Mercados num minuto Fecho dos mercados: Bolsas europeias com ganhos ligeiros. Petróleo desce. Dólar ganha força

Fecho dos mercados: Bolsas europeias com ganhos ligeiros. Petróleo desce. Dólar ganha força

As bolsas europeias registaram ganhos ligeiros esta terça-feira. Mas a Jerónimo Martins e a Galp pressionaram o PSI-20. No mercado cambial, o dólar ganhou força. Já o ouro continua a perder brilho.
Fecho dos mercados: Bolsas europeias com ganhos ligeiros. Petróleo desce. Dólar ganha força
Bloomberg
Rui Barroso 15 de agosto de 2017 às 17:27

Os mercados em números

PSI-20 perdeu 0,48% para 5.243,23 pontos

Stoxx 600 subiu 0,09% para 376,50 pontos

S&P 500 segue inalterado nos 2.465,72 pontos

"Yield" a 10 anos de Portugal sobe 2,9 pontos base para 2,84%

Euro cai 0,38% para 1,1735 dólares

Petróleo desce 0,51% para 50,47 dólares por barril, em Londres

Bolsas europeias com ganhos ligeiros

As acções europeias subiram pela segunda sessão. Mas os ganhos foram bem mais moderados que os mais de 1% obtidos na sessão anterior. Esta terça-feira, o Stoxx 600 valorizou 0,09%, com os índices de turismo e lazer, saúde e "utilities" a terem o melhor desempenho. Um dos destaques do dia foi a subida das companhias aéreas. A Lufthansa e a Easyjet subiram mais de 4%, após o pedido de insolvência da Air Berlin. As acções desta companhia aérea, que não integra o Stoxx 600, perderam 34%. Chegaram a descer 50%.

Nos EUA, o S&P 500 também não tem tido grandes oscilações ao longo da sessão. Apesar de terem sido divulgados dados económicos positivos, o índice está inalterado em 2.465,72 pontos. Já o PSI-20 perdeu 0,48%. O índice da bolsa nacional foi penalizado pelas descidas de 1,45% da Jerónimo Martins, de 0,79% da Galp e de mais de 1% da Navigator e da Altri.

Juros voltam às subidas

As taxas das obrigações soberanas da Zona Euro voltaram às subidas.

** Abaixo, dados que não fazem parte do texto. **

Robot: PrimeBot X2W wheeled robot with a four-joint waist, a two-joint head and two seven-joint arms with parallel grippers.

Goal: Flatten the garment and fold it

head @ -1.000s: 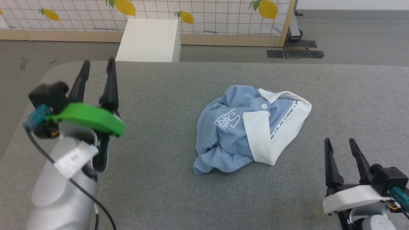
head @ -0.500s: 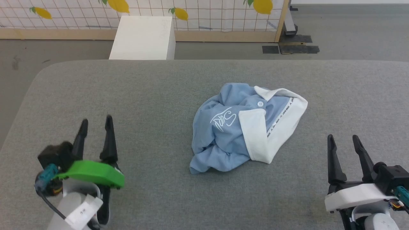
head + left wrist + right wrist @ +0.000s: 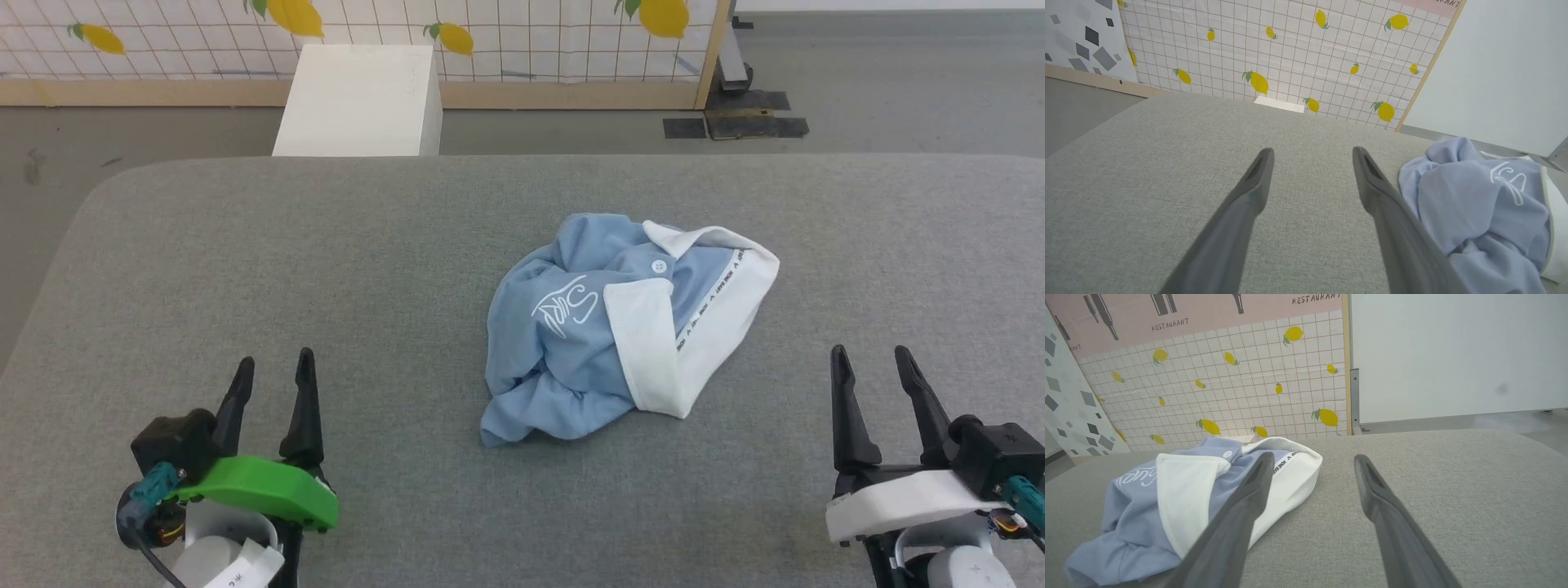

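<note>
The garment [image 3: 571, 343], a light blue polo shirt with a white collar and a white cursive logo, lies crumpled in a heap at the middle of the grey padded table [image 3: 408, 245]. It also lies at the right of the left wrist view, the garment [image 3: 1478, 204], and at the left of the right wrist view, the garment [image 3: 1167, 498]. My left gripper [image 3: 273, 367] stands open at the lower left, well clear of the shirt. At the lower right my right gripper [image 3: 872, 358] is open too, empty, a short way right of the collar.
A white box [image 3: 359, 102] stands on the floor beyond the table's far edge. Behind it runs a lemon-patterned screen [image 3: 490, 41] with a wooden frame. Black mats [image 3: 735, 124] lie on the floor at the far right. The table's left corner is rounded.
My left arm has dropped from a raised spot at the far left down to the table's near left. The camera has shifted slightly. The garment and the right gripper have stayed put.
</note>
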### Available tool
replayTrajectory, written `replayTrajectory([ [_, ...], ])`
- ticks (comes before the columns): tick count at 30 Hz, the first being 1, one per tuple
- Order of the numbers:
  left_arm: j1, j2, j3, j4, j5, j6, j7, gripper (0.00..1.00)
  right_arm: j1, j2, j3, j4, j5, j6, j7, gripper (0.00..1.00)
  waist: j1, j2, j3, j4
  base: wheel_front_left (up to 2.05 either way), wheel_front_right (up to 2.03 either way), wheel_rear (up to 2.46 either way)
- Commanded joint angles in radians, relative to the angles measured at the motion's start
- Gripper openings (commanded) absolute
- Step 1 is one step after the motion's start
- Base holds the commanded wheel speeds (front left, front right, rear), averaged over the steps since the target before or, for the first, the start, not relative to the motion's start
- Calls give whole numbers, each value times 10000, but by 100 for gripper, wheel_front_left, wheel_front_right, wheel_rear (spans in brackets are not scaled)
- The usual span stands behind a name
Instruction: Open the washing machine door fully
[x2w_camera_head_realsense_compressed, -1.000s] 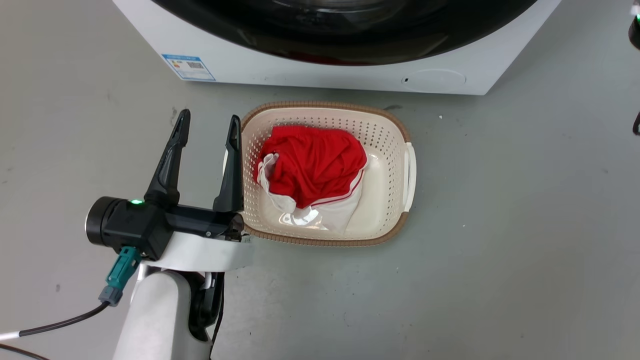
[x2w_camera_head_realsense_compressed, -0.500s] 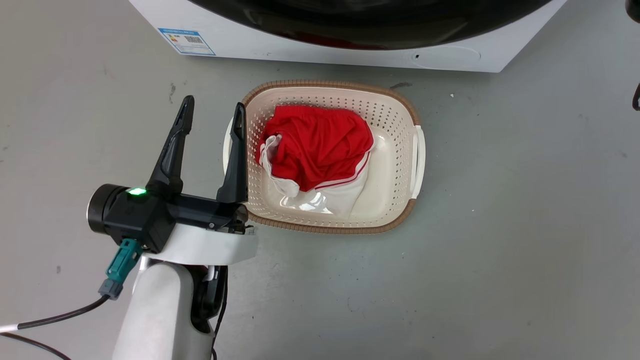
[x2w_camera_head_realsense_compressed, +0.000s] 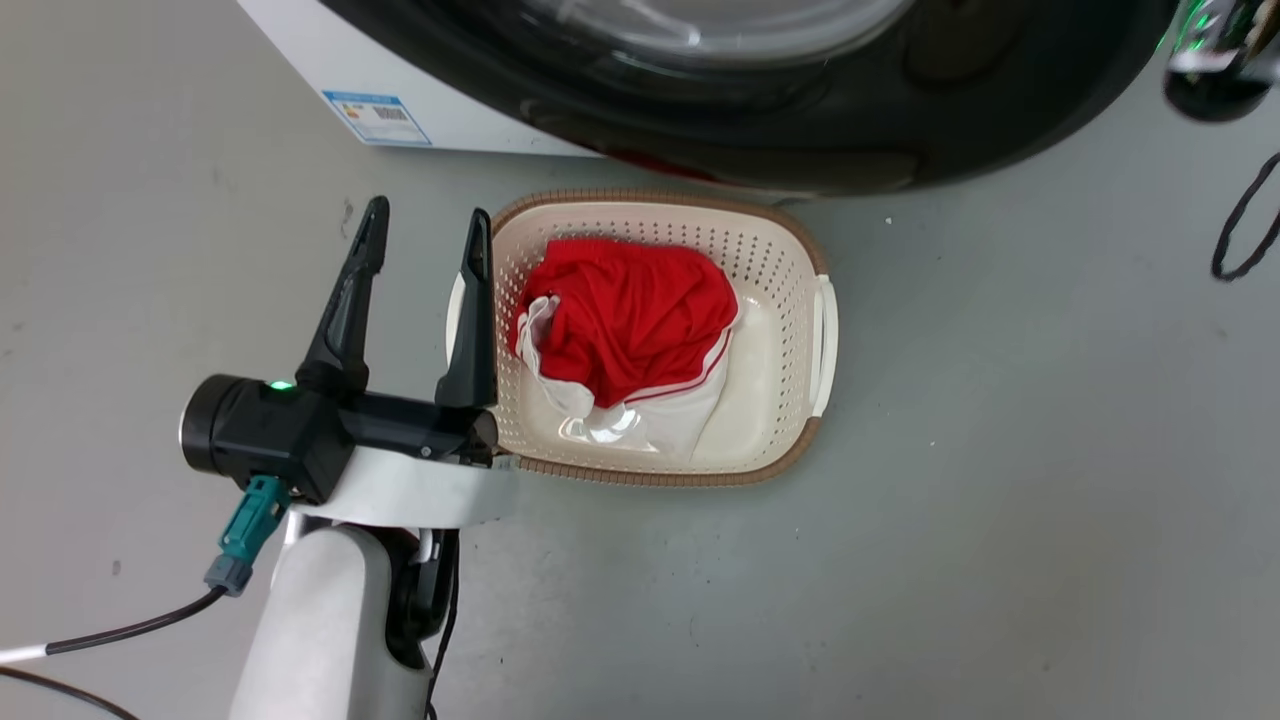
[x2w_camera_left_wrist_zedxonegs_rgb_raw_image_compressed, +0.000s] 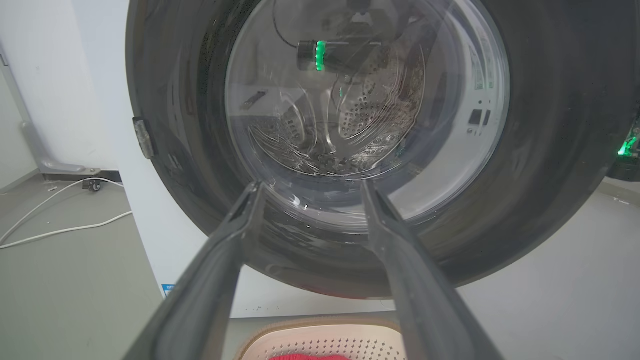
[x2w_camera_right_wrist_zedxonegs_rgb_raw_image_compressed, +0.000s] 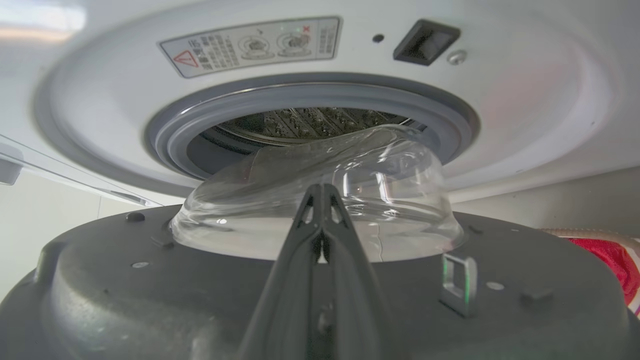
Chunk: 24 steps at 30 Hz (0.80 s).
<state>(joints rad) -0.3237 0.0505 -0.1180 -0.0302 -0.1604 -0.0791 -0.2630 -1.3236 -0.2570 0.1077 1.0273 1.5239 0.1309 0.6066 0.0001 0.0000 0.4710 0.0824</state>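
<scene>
By glossy round black door — R fingers together, L fingers apart.

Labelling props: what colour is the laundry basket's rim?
The basket rim is brown, around a cream body; the head view shows it best.

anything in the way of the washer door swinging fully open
Possibly. The laundry basket sits on the floor right below the washing machine door, its rim apparently lower than the door's bottom edge. The open left end effector faces the door's outer side and may lie in its arc.
</scene>
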Motion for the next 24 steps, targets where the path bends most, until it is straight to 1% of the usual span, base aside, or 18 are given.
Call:
replayTrajectory([
  [1, 164, -5, 6, 43, 0, 2, -25, 100, 311, 175, 75, -43, 31, -3, 158, 0, -1, 0, -164, -66, 0, 0, 0],
  [5, 345, -4, 20, 155, 51, 0, -25, 100, 1027, 303, 36, -331, 251, -2, 556, 0, -1, 0, -618, -191, 0, 0, 0],
  [10, 645, -6, 82, 308, 79, 8, -25, 100, 2303, 564, -7, -734, 497, -3, 956, 0, -1, 0, -1324, -306, 0, 0, 0],
  [24, 1910, -6, 68, 717, 179, 169, -25, 100, 5900, 1524, 182, -2597, 1086, -2, 1769, 0, -1, 0, -3217, -388, 0, 0, 0],
])
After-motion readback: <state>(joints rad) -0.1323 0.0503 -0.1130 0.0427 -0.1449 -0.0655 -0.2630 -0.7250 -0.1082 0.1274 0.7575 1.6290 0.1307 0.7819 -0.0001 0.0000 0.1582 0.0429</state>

A "yield" portuguesa não foi excepção, subindo 2,9 pontos base para 2,84%. No entanto, o prémio de risco face à Alemanha ficou praticamente inalterado em 240 pontos base, já que a taxa germânica também subiu mais de dois pontos base para 0,433%. Já as "yields" espanhola e italiana aumentaram 3,5 e 2,6 pontos base, respectivamente, para 1,473% e 2,048%.

Euribor sobem nos prazos mais longos

As taxas Euribor subiram nas maturidades mais longas. A taxa a 12 meses aumentou 0,1 pontos base para -0,157%. No prazo a nove meses subiu também 0,1 pontos base para -0,219%. Já os indexantes a três e a seis meses não registaram alterações, mantendo-se em -0,329% e -0,271%, respectivamente.

Dólar valoriza com subida das vendas a retalho

O índice que mede a força do dólar face às outras dez principais divisas mundiais sobe 0,91%. A nota verde beneficiou da divulgação, esta terça-feira, dos dados das vendas a retalho nos EUA, relativos a Julho. Superaram as estimativas dos analistas e tiveram o maior crescimento mensal desde o início do ano. Além disso, o dólar continua a fortalecer-se contra divisas-refúgio como o iene e o franco suíço, devido à diminuição das preocupações em relação à Coreia do Norte. O euro não escapa a esta tendência. Desce 0,38% para 1,1735 dólares.

Produção nos EUA sobe, petróleo em mínimo de três semanas

As estimativas de que a produção de petróleo de xisto nos EUA suba penalizaram o petróleo. O Brent desce 0,51% para 50,47 dólares e o West Texas Intermediate desvaloriza 0,38% para 47,41 dólares. Negoceiam nos níveis mais baixos das últimas três semanas. A Administração de Informação de Energia projecta um aumento da produção de petróleo de xisto nos EUA em 6,15 milhões por dia no próximo mês de Setembro, o que, a confirmar-se, poderá dificultar o reequilíbrio do mercado.

Subida do dólar e descida do risco penaliza ouro

O ouro desce pela segunda sessão, penalizado pelo dólar mais forte e pelos menores receios em relação à Coreia do Norte. O metal amarelo desce 0,70% para 1.273,22 dólares. "O dólar mais firme está a pesar no ouro, assim como a descida da aversão ao risco agora que as tensões entre a Coreia do Norte e os EUA aparentam ter diminuído", referiu o Commerzbank, numa nota citada pela Bloomberg.